Please copy, exactly as they appear below, the lines from the one containing "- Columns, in" through the one containing "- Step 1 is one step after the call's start".
[Source data — start]
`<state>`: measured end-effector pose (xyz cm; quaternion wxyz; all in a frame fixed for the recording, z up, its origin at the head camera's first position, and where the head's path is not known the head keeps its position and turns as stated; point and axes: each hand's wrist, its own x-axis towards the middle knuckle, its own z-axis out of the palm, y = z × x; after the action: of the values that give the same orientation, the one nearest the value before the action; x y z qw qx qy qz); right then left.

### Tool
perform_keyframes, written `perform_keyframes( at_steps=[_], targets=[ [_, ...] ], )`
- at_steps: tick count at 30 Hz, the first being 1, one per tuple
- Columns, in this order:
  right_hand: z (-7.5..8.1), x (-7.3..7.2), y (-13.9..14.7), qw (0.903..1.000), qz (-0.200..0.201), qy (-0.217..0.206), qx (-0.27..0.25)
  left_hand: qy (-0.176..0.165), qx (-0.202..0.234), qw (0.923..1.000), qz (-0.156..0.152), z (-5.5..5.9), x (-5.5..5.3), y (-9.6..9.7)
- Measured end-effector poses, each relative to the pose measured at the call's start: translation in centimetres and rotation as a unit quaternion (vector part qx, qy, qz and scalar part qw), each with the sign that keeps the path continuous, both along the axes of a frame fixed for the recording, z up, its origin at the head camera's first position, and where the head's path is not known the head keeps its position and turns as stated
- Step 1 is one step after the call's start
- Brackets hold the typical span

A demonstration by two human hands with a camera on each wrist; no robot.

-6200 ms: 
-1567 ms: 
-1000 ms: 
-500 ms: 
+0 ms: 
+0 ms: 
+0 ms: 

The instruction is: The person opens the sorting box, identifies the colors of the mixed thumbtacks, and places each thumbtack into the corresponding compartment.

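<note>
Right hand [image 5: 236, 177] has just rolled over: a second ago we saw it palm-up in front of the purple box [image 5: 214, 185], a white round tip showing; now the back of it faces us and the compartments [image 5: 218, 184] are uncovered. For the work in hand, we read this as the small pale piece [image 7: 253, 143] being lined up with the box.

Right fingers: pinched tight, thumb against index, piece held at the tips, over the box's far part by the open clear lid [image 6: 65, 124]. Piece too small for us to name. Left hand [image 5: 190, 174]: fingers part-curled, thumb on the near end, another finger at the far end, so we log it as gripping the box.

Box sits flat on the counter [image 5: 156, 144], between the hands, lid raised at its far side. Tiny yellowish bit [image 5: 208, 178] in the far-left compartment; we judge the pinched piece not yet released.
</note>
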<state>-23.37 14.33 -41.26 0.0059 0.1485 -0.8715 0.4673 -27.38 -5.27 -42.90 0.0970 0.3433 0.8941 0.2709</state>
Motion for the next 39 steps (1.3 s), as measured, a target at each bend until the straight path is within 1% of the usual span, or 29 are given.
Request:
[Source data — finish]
§ Result:
- Columns, in this order:
  right_hand: z (-7.5..8.1), x (-7.3..7.2), y (-13.9..14.7), qw (0.903..1.000), qz (-0.200..0.201), qy (-0.217..0.206), qx (-0.27..0.25)
  left_hand: qy (-0.176..0.165), qx (-0.202..0.234), qw (0.923..1.000), qz (-0.156..0.152), z (-5.5..5.9), x (-5.5..5.3), y (-9.6..9.7)
- Measured end-effector poses, each relative to the pose measured at the call's start: translation in centimetres and rotation as a unit quaternion (vector part qx, qy, qz and scalar part qw), each with the sign that keeps the path continuous, both along the axes of a frame fixed for the recording, z up, its origin at the head camera's first position, and where the head's path is not known the head keeps its position and turns as stated
- Step 1 is one step after the call's start

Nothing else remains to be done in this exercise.